Q. Evocative Environments?
A. Traveller.
Well, that isn’t really a question, is it?
A quick look at my iPad’s built in dictionary links gives me this.
EVOCATIVE
adjective
bringing strong images, memories, or feelings to mind: powerfully evocative lyrics / the building's cramped interiors are highly evocative of past centuries.ORIGIN
mid 17th century: from Latin evocativus, from evocat- 'called forth', from the verb evocare.
Usually, I find that the setting itself has an impact on how evocative a roleplaying game is, but the prompt is calling out environments. I think that this really knocks out most of the games that are tied to third party IPs, because they are as much the settings and the plots that you’ve seen there. So that means games like Pelgrane Press’ The Dying Earth Roleplaying Game (which I’m re-reading at the moment), Star Wars, and most of Modiphius’ output are really not an option here. I also think that a lot of the Powered by the Apocalypse games are out, as the environment itself is usually a weak layer built on interaction prompts in playbooks.
Traveller always screamed ‘space’ at me, as it very well represented the kind of science fiction that I grew up with. The environments described by Arthur C Clarke, Isaac Asimov, Andre Norton and CJ Cherryh all called out to me from the game’s writing and made me believe that you could play all those kinds of stories.
Twilight 2000 is another; there was a realistic feel to the environment that it described even though the truth of even a limited nuclear exchange was likely to me far more catastrophic; I was always interested in seeing how people would respond to that situation (although a lot of the follow on material printed seemed to veer of in different directions). The flavour it evoked for me was a reminder of the British Apocalypse type story, JG Ballard, John Wyndham and more. However, Hot War came along later and absolutely nailed this kind of feeling for me.
Blue Planet and some of the 2300AD planetary supplements like the Aurore Sourcebook evoked feeling of very different and alien worlds, but anchored in enough of our world’s environment to feel real and strange at the same time.
A|State gives this wonderfully evocatively strange city in some kind of weird setting but then completely ignores that to focus on a tiny corner and the struggles of a neighbourhood. I love the way that this is done, but sometimes I wonder if it’s missing something.
Some games seem to miss this; my initial skim read through the two newish Numenera core books (Discovery and Destiny) has left me excited by the characters, the way that they are described and the simplicity of the game engine, but I find some of the world building descriptions of the environments just a bit plain and mundane, almost a bit traditional D&D. I’m curious whether my view of this will change as I read them.
I’ve found books like
The Ultraviolet Grasslands and
The Vaults of Vaarn very evocative; they are very much about the setting (in both cases a post-apocalyptic feel world of plains and deserts).

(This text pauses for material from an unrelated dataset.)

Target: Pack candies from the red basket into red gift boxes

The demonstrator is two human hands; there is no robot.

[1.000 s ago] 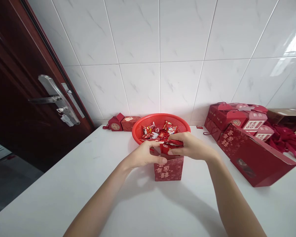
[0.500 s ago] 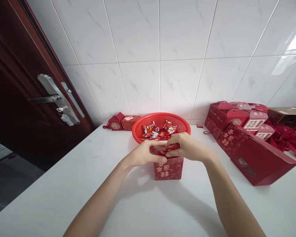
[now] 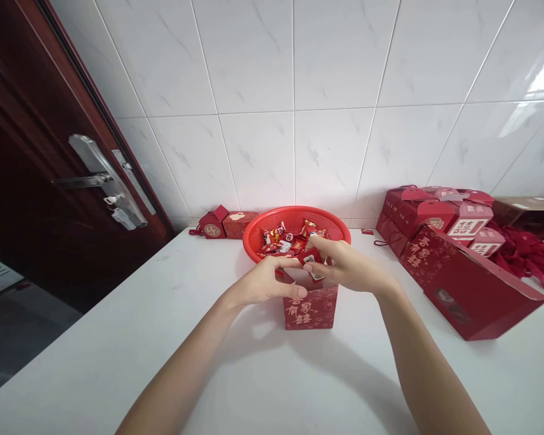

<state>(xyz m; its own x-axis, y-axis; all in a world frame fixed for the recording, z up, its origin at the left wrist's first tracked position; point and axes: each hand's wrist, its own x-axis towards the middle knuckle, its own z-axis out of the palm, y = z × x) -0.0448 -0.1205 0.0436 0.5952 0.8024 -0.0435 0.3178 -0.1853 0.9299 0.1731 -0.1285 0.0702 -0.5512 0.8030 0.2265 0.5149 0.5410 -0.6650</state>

Acid Death Fantasy does this really well in the spaces between the character information. They all have the same vibe and are adjacent to the feel of the Dying Earth.

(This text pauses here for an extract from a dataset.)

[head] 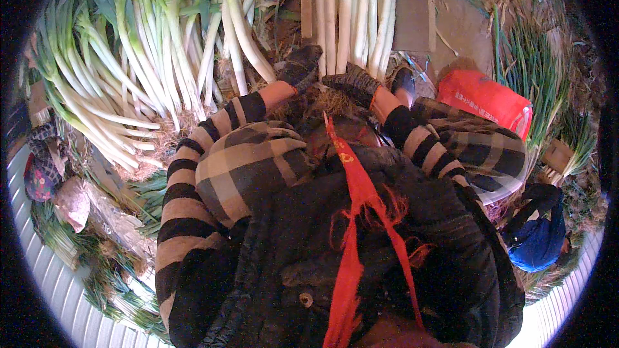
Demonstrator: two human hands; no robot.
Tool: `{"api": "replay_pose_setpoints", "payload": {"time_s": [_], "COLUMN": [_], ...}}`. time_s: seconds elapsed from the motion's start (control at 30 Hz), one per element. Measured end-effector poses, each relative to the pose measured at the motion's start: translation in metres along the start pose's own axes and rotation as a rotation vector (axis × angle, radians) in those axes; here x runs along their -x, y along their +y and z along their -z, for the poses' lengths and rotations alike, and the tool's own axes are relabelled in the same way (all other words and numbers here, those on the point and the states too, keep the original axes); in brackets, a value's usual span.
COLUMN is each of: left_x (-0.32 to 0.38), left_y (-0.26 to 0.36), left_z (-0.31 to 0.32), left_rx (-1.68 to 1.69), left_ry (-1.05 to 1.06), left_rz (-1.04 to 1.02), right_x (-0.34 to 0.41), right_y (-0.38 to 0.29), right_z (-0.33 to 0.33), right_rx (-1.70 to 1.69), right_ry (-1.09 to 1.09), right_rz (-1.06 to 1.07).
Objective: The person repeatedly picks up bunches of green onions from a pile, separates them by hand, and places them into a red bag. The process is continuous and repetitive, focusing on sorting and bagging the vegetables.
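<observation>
Several leeks or large green onions point(359, 14) lie side by side straight ahead on brown cardboard, their white root ends towards me. At the left of these root ends is my left hand point(301, 68), in a dark glove, near the end of a separate bent stalk point(242, 29). My right hand point(353, 85), gloved too, rests against the root ends from the near side, fingers pointing left. Whether either hand grips a stalk cannot be made out. Tangled roots point(333, 99) lie beneath and between the hands.
Large heaps of leeks point(164, 58) cover the ground at the left. A red printed bag point(483, 101) lies by my right knee, with green stalks point(537, 77) beyond it. Cardboard point(459, 24) lies ahead on the right. A person in blue point(537, 246) is at the far right.
</observation>
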State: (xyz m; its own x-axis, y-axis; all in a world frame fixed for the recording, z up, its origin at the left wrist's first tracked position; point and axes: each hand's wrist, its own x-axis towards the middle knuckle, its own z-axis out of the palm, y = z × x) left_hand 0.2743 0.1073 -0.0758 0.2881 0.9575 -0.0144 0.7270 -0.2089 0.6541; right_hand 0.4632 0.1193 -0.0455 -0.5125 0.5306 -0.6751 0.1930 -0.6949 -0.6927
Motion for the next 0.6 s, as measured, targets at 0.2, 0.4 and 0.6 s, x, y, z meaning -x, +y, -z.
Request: {"api": "replay_pose_setpoints", "payload": {"time_s": [0.2, 0.4, 0.6], "left_x": [0.007, 0.002, 0.001], "left_y": [-0.009, -0.004, -0.011], "left_z": [-0.004, 0.012, -0.002], "left_rx": [0.082, 0.336, -0.035], "left_ry": [0.047, -0.062, 0.020], "left_rz": [0.136, 0.222, 0.087], "right_x": [-0.017, -0.018, 0.006], "right_y": [0.026, 0.022, -0.010], "right_z": [0.008, 0.003, -0.013], "right_rx": [0.093, 0.245, -0.036], "right_ry": [0.102, 0.164, 0.103], "right_rz": [0.078, -0.027, 0.079]}}
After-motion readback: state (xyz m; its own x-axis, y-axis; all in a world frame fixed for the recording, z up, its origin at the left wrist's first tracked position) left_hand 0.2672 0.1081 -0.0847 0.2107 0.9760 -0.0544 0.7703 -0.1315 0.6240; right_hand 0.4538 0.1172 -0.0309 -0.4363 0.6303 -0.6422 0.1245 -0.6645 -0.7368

So where do I end up? Ultimately, the answer I’ll give is Traveller, because if in doubt Traveller is always my answer. My first and enduring love as a roleplaying game, something that is definitive and evocative due to the science-fiction of my youth.
The truth is, the way Traveller is constructed, it has sub-systems that allow you to create an evocative setting which you’re invested it. You can design all the starships you want. You can create sectors of space to explore, and detail the star systems therein. You can dive deeper and create the creatures and environs that you explore. Traveller gives you procedural generation for your space adventures, with scaleable detail; you can gave a star-system described in a string of text by its UWP or dive into more detail with world maps and more.
Traveller lets you build evocative environments with ease. One of my earliest writing projects that failed to see the light of day (as Marc Miller’s Traveller T4 ended) was taking a subsector in space with a list of UWPs and some of the future background material (as the original setting was a thousand years in the future) and then describing the star systems for a player to explore. It made me realise the flexibility of the game engine and how much you could draw from a simple set of data points created from the mechanics.
So Traveller it is.
13 August 2024
Playing catch up here due to work and preparing to go away for a few days.